I have been meaning to get around to this article for a long time. In the community I have read some articles which demonstrate sending a larger message through Azure Service Bus by using a session with the message. This is helpful but I always felt there was a bit of a gap in the wider architecture discussion around these approaches. There are a few different ways you can handle larger messages with Azure Service Bus and each has their own considerations and its important to be aware of these factors before choosing which approach you take rather than just using the first code sample you find on a Google search. In this article I wanted to attempt to cover the different options with examples and discussions around these approaches.
Before we jump into more detail lets first understand why this limitation exists. Azure Service Bus is a multi-tenanted PaaS service where many different users can be using sandboxed namespaces within the platform. Underlying the platform is a large set of infrastructure which services this platform. In order to offer a true PaaS pay as you go experience where all users can have a guaranteed service level then there needs to be some constraints which users must work within. One of these constraints is message size. If for example a user was to send to a very large message or a bunch of them, the hit of buffering those messages in memory could affect the SLA Microsoft would be able to maintain for all users. The constraint they have added supports allowing users to have the combination of this reliable SLA but also to pay per message because they are using a multi-tenanted platform and don’t need their own dedicated infrastructure which would need to be priced differently.
Hopefully the above gives a reasonable explanation of my opinion of reasons the service bus constraint exists based on my interpretation of the documentation.
Now with that said we still need to consider how we deal with larger message scenarios. In the rest of this article I will aim to talk through some of the different options available and provide some architectural considerations for each and a demo of how each will work.
The different approaches I will discuss in this article include:
- Session with Transaction
- Session without Transaction
- Cache a-side Message
- Use Server Service Bus
In exploring the options, where required I will use the demo of doing an RPC style pattern where a large message is sent to the Service Bus with a response message being returned via a response queue indicate in the Reply To address.
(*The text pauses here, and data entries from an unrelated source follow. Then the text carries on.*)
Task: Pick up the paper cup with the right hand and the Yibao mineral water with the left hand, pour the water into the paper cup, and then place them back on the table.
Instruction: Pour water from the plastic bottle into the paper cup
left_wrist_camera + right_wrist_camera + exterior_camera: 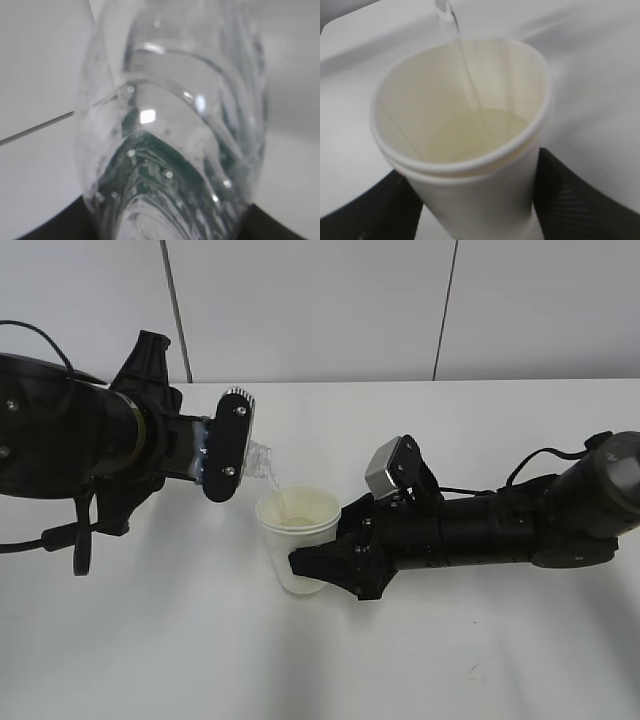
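Observation:
My right gripper is shut on the cream-white paper cup and holds it just above the white table. In the right wrist view the cup sits between two black fingers, with water pooled in its bottom. My left gripper is shut on the Yibao mineral water bottle, tipped so its clear neck points down at the cup's rim. A thin stream of water falls into the cup. The bottle fills the left wrist view, its green label showing through.
A grey wall with vertical panel seams stands behind the table's far edge. Both black arms lie low over the tabletop, the left one from the left and the right one from the right.

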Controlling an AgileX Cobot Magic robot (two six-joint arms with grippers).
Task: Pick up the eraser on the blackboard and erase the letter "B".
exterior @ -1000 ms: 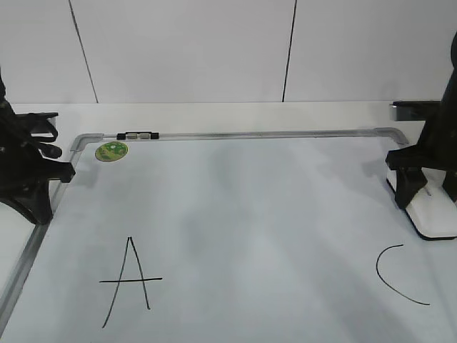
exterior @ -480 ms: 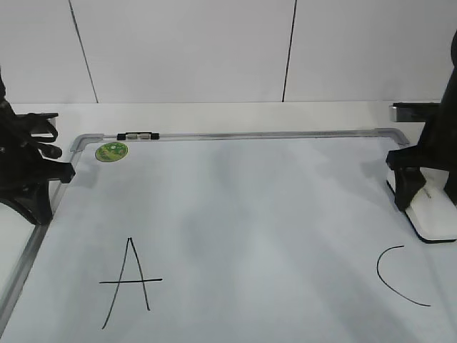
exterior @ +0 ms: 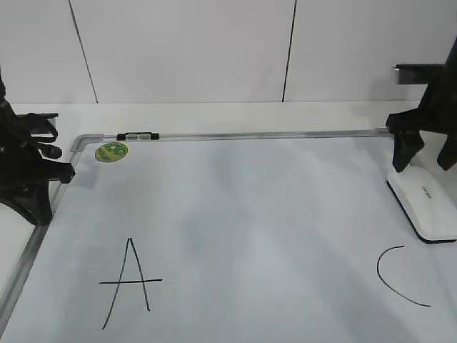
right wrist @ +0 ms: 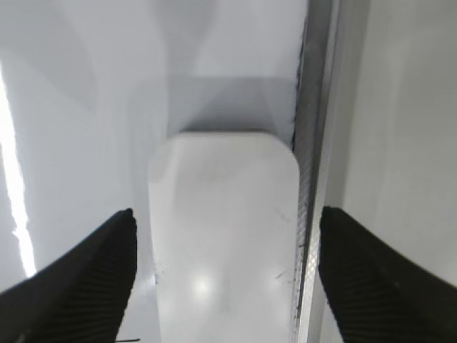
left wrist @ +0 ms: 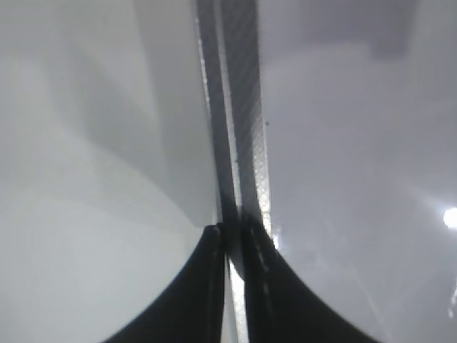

Illustrating the challenge
If you are not familiar with this architecture challenge the video below will illustrate how message size can be important for Service Bus based messaging.
Using Session with a Transaction
In this approach the idea is that we will break up a large message into a series of messages which the overall message is split over. These related are sent to Service Bus as part of a session. When the receiver of the messages collects the messages it will combine the messages back together to rebuild the original message. The messages are sent to Service Bus and received from Service Bus as part of a transaction.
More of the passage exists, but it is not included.